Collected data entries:
· · · ·

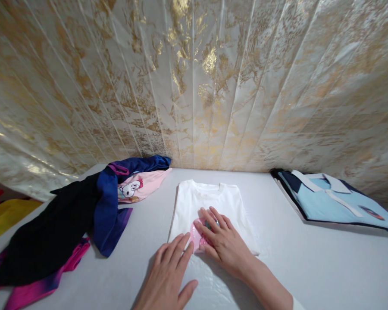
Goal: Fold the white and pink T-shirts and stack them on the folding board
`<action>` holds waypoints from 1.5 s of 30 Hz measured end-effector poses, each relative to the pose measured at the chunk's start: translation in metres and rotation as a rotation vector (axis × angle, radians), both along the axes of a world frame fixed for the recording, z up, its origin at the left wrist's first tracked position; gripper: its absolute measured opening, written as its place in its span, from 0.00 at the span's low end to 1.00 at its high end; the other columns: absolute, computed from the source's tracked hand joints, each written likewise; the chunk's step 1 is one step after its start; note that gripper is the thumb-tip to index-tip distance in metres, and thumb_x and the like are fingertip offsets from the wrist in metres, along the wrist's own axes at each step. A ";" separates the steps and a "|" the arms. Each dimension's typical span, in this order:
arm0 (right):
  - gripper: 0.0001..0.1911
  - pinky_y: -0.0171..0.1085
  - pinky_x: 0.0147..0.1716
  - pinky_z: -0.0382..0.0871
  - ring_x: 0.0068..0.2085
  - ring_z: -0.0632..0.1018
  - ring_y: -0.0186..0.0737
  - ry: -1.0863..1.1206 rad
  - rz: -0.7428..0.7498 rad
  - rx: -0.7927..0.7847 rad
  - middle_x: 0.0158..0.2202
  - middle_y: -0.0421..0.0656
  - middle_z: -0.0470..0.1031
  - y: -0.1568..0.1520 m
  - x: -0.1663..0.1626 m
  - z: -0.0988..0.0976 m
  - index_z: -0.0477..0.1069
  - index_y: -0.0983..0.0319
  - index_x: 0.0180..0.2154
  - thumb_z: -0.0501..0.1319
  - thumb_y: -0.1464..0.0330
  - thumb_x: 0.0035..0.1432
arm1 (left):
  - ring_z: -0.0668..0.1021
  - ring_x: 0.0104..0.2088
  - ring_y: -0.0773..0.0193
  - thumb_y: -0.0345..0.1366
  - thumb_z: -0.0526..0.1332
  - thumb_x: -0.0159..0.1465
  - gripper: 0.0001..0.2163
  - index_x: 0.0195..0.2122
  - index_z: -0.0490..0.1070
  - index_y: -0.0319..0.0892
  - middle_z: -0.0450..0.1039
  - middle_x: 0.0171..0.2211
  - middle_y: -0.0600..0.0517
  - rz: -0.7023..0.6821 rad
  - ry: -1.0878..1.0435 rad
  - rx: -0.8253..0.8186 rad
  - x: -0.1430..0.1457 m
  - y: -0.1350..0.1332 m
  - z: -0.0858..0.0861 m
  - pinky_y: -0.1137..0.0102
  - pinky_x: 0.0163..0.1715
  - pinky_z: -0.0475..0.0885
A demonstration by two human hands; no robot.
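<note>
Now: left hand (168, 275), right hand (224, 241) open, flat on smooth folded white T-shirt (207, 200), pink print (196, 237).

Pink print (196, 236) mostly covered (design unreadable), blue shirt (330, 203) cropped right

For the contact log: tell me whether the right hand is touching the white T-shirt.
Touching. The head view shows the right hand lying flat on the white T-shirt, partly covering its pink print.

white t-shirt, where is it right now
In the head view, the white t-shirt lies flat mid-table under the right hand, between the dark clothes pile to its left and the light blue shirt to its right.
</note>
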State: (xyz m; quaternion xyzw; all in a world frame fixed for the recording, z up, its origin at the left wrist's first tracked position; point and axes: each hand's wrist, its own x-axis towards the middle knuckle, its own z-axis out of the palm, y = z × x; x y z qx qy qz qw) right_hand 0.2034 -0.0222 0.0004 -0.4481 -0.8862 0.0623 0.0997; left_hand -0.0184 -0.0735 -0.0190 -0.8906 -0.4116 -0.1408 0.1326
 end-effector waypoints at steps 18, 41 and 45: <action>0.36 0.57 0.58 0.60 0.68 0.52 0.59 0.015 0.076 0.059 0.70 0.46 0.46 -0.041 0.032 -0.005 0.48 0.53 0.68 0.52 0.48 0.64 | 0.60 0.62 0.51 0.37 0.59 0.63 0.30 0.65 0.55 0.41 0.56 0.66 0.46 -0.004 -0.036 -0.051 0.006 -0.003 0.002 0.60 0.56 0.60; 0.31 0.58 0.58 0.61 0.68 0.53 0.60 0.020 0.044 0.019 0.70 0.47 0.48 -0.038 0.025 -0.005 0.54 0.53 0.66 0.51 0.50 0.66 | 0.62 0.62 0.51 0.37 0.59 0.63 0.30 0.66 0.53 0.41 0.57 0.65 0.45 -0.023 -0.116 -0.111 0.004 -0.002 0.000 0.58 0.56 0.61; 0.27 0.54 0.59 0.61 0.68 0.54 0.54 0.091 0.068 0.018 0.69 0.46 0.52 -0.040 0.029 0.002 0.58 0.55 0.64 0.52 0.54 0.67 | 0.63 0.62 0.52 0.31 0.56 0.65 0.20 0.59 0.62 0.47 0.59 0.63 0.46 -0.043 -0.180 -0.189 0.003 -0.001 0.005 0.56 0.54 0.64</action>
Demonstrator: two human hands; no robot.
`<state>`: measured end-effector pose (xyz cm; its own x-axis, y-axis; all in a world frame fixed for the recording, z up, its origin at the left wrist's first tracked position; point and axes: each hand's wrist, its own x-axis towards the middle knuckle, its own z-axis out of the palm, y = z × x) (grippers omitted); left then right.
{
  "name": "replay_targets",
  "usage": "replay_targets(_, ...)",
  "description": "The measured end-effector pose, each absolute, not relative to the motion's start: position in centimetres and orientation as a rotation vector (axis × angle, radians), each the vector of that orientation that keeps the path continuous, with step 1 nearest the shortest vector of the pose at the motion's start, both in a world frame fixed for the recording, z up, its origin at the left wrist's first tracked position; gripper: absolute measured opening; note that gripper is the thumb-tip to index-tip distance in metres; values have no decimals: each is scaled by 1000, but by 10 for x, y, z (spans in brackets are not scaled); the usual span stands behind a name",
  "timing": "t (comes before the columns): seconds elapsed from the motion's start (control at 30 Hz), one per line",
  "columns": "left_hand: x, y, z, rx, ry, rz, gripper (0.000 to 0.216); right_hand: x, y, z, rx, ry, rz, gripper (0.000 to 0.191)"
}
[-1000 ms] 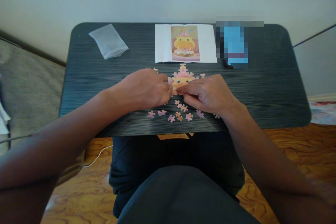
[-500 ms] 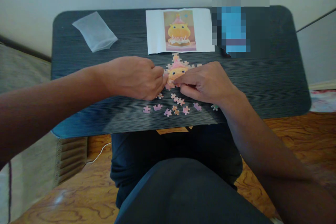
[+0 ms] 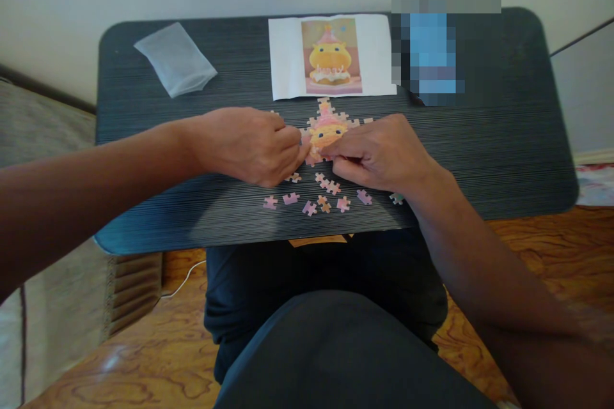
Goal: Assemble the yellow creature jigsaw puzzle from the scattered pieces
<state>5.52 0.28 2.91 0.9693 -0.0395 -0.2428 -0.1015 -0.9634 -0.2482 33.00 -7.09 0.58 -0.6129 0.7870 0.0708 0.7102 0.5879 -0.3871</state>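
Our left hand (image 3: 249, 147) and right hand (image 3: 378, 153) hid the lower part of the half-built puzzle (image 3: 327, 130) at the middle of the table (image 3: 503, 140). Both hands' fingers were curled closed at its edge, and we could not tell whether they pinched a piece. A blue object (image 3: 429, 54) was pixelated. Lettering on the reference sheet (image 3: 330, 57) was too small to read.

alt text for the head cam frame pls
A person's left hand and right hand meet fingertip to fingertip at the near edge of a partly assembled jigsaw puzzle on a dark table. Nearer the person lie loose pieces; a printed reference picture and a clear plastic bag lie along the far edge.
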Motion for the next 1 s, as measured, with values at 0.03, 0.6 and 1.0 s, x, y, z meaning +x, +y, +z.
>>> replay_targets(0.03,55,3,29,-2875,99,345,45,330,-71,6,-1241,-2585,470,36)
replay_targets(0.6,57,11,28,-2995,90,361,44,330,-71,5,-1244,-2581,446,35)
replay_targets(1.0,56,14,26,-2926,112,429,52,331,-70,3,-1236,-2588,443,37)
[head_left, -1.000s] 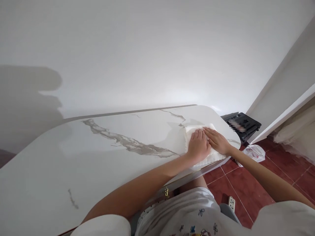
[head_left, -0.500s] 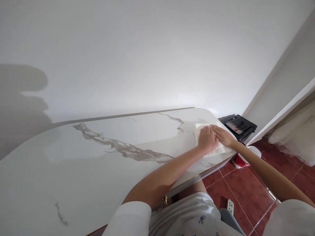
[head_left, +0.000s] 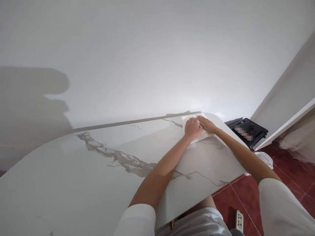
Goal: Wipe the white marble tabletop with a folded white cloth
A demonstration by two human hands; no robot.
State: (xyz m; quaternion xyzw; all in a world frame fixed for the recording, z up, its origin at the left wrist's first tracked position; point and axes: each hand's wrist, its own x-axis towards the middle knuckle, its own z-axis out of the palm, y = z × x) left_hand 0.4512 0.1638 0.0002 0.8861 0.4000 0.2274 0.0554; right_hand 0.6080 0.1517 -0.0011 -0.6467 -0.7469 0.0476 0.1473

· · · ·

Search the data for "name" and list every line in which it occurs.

## TASK OUTPUT
  "name": "replay_targets",
  "description": "The measured end-effector pose, each absolute, not relative to the motion's start: position in centimetres and orientation as a rotation vector (axis × angle, radians), each the vector of that orientation that keeps the path continuous, with step 1 nearest the shortest vector of the pose at the motion's start, both in a world frame fixed for the recording, z up, its origin at the left wrist's first tracked position; gripper: absolute measured opening; note that gripper is the thumb-tip to index-tip distance in metres; values have no decimals: each is scaled by 1000, but by 10 for x, y, z (spans in brackets are not scaled); the usual span stands behind a name",

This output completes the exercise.